EXERCISE DIRECTIONS -
Lines holding the word "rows" in the following material must be counted; give only the resulting number.

DATA PROVIDED -
= Beginning of Section =

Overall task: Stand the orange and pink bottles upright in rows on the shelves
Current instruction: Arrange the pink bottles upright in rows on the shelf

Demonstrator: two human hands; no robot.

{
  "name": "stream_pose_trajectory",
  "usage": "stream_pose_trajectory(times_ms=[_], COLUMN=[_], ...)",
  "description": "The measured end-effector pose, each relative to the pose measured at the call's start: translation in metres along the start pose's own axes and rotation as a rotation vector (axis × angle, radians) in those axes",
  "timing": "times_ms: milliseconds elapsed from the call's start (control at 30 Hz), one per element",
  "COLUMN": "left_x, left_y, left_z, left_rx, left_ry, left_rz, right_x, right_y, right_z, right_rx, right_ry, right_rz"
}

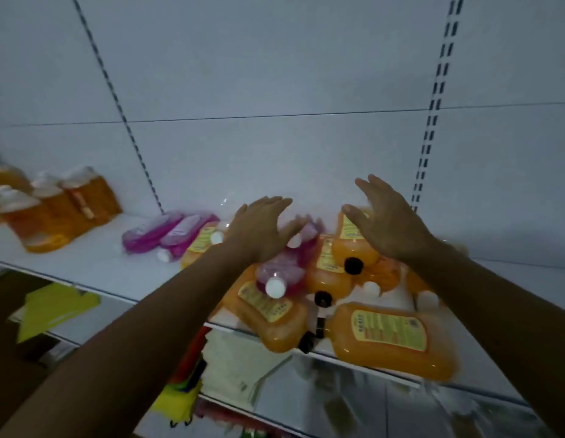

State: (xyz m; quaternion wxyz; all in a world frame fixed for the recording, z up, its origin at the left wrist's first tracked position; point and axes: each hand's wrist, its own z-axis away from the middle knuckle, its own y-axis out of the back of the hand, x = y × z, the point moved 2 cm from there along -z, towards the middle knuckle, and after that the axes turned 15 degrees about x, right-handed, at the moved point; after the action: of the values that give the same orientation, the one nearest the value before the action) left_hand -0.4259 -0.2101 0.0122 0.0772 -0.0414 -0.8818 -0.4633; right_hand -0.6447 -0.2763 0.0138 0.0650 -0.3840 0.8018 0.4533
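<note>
so from where i'm standing this looks like the very start of a pick, nothing is actually in hand yet. both arms are reaching over the white shelf (pixel 94 263) toward the jumble of bottles lying flat at about 5 o'clock of the view. the left hand (pixel 259 229) has its fingers straight and spread, hovering over or maybe just brushing a pink bottle (pixel 282 275) that lies on its side with its white cap pointing at the viewer; can't tell if there's real contact, it's blurry. the right hand (pixel 385 222) is wide open too, palm angled in, above an orange bottle (pixel 353 241) with a black cap. a big orange one (pixel 391 339) hangs partly over the shelf's front edge at 5 o'clock, which looks dicey to me. over at 9 o'clock a few orange bottles (pixel 63 210) already stand upright, and at 10 o'clock of the pile more pink ones (pixel 158 233) lie flat. my guess at the next move: close each hand round a bottle body, lift it clear of the heap without nudging the overhanging one, tip it cap-up and set it next to the standing group.
</note>
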Motion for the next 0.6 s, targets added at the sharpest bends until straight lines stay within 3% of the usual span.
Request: stream_pose_trajectory(times_ms=[300,400,600], left_x=[-0.234,-0.282,-0.316], left_y=[0.024,0.016,-0.02], left_z=[0.015,0.021,0.027], left_rx=[0.051,-0.014,-0.31], left_ry=[0.362,0.337,0.206], left_rz=[0.032,0.068,0.139], right_x=[-0.16,-0.196,-0.233], right_y=[-0.142,-0.191,-0.265], right_z=[-0.053,-0.063,-0.068], right_rx=[-0.214,-0.341,-0.49], right_ry=[0.219,0.269,0.321], right_rz=[-0.076,0.031,0.212])
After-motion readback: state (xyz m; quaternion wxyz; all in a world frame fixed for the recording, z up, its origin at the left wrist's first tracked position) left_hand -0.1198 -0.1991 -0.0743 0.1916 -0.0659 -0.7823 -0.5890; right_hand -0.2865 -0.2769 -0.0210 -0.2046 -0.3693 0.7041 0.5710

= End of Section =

RESULT OF THE TASK -
2